Exascale computer cancer treatment CANDLE
The promise of machine learning and exascale computing power holds hope for researchers to crack cancer's code. Argonne National Laboratory

The amount of data doctors need to handle during cancer diagnosis and treatment is so vast that regular computers are struggling to cope. To help crack the complicated process doctors are turning to exascale supercomputers, which can perform up to a quintillion calculations per second, and machine learning that could one day lead to a breakthrough to beating cancer.

More than eight million measurements are taken from the biopsy of a single tumour in a typical cancer study as doctors analyse how the cancer is behaving, how it is responding to drug treatment and how the patient's body is being affected. The data is overwhelming.

The Argonne National Laboratory, a research lab out of the University of Chicago, has identified the rising promise of computational power from exascale systems being developed which could help provide 'precision medicine'.

"Precision medicine is the ability to fine tune a treatment for each patient based on specific variations, whether it's their genetics, their environment or their history.
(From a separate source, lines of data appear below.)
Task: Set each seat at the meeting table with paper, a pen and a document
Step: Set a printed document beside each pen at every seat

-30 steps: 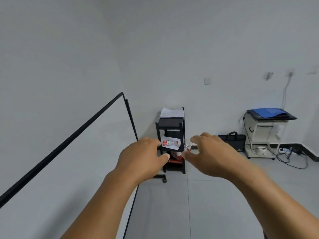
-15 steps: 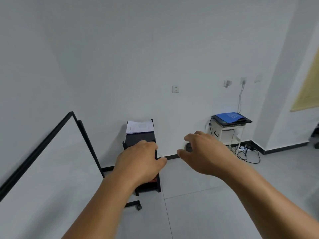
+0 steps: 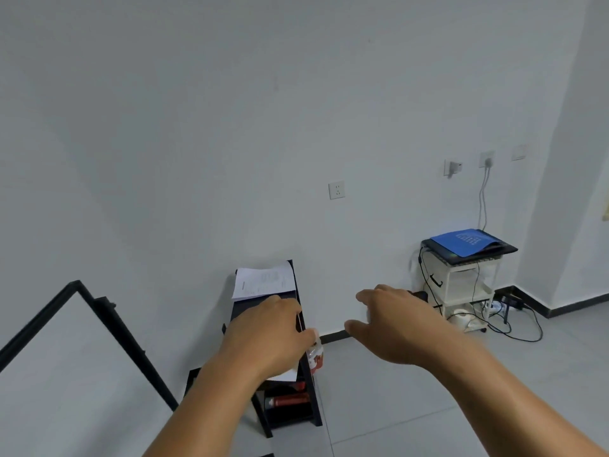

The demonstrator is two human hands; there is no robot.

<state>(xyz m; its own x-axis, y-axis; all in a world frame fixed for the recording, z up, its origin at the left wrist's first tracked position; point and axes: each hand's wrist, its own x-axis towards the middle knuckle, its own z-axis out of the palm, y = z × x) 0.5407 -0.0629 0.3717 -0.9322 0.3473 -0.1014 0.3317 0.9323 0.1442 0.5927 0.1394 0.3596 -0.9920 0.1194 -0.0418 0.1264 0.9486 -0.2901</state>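
Both the left hand and right hand reach out open and empty toward the thin stack of white printed paper sheets atop the narrow black shelf rack; the stack is likely light, floppy and slippery, best pinched at an overhanging edge.

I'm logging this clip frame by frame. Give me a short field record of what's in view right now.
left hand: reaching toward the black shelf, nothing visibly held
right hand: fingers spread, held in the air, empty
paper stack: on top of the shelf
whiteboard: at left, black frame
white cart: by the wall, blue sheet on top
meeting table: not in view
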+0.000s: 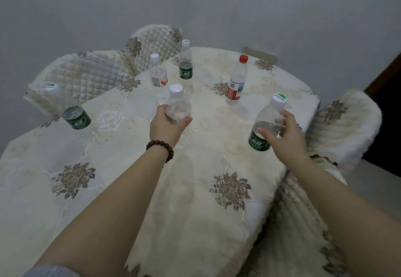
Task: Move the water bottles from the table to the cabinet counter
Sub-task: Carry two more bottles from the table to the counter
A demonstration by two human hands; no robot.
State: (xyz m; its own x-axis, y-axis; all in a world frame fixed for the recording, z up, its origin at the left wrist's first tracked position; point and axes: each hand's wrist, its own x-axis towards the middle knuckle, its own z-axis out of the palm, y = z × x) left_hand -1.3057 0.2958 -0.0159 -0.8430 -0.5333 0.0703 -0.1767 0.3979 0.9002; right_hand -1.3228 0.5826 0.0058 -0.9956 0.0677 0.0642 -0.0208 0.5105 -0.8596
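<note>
While your left hand is holding the clear bottle upright, your right hand is curling its fingers around the green-label bottle, which is leaning left.

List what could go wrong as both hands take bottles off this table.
1. The left hand wraps a clear, label-less bottle low on its body; thin plastic could buckle or slip if squeezed.
2. The right hand has only thumb and fingertips on the green-label bottle near the table edge; a loose lift could drop it off the side.
3. Lifting either could snag the embroidered tablecloth and wobble the red-cap bottle.
</note>
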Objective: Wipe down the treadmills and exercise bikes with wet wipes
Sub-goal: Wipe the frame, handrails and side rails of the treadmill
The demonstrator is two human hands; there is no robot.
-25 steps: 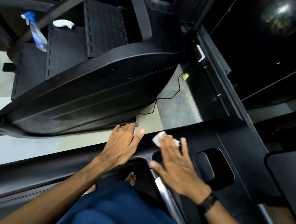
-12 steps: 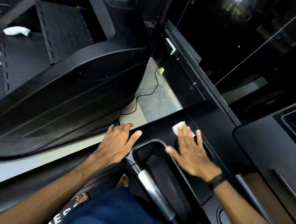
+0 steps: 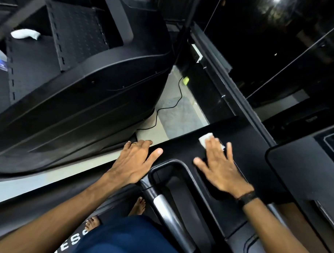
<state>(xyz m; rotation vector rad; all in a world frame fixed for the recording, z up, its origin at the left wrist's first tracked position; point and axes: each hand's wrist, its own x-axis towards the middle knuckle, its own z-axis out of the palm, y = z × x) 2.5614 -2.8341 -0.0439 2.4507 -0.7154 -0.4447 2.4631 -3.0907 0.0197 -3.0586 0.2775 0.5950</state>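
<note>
I stand on a black treadmill and look down at its console panel (image 3: 180, 147). My right hand (image 3: 220, 167) lies flat with straight fingers on a white wet wipe (image 3: 205, 139), pressing it against the panel top; most of the wipe is hidden under the fingers. My left hand (image 3: 136, 160) rests open on the panel's left edge, fingers reaching over the far rim, thumb spread. A silver-and-black handlebar (image 3: 164, 205) runs between my arms.
Another black treadmill (image 3: 78, 96) stands to the left, with a white cloth (image 3: 25, 34) and part of a spray bottle (image 3: 0, 60) on its deck. A black cable (image 3: 166, 107) crosses the pale floor. A dark screen edge (image 3: 301, 169) sits on the right. My bare feet (image 3: 138, 205) show below.
My right hand has slid the wipe away from me and to the right across the panel, off the recess. The left hand has stayed put on the edge. The view shifted slightly.
</note>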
To do that in cancer, demands large amounts of data, not only from the patient, but the tumour, as well, because cancer changes the genetics of the tissue that it surrounds," said Rick Stevens, Associate Laboratory Director for Computing, Environment and Life Sciences for the US Department of Energy's (DOE) Argonne National Laboratory.

Combining human medical research and computing power the researchers are working on deep neural network code CANDLE (CANcer Distributed Learning Environment) to help prognosis and develop a treatment plan specific to an individual patient.

Currently, for treatment strategy cancer researchers have to manually sift through stacks of data interpreting medical records and clinical reports, then keep on top of the cancer's development using databases maintained by small teams.

CANDLE's machine learning could compile and compute all the known data ever created on cancer functions and drug reactions within certain individuals to identify what would be the best treatment plan. It will aid researchers in understanding the molecular basis of key protein interactions, develop predictive models for drug response and offer optimal treatment strategies.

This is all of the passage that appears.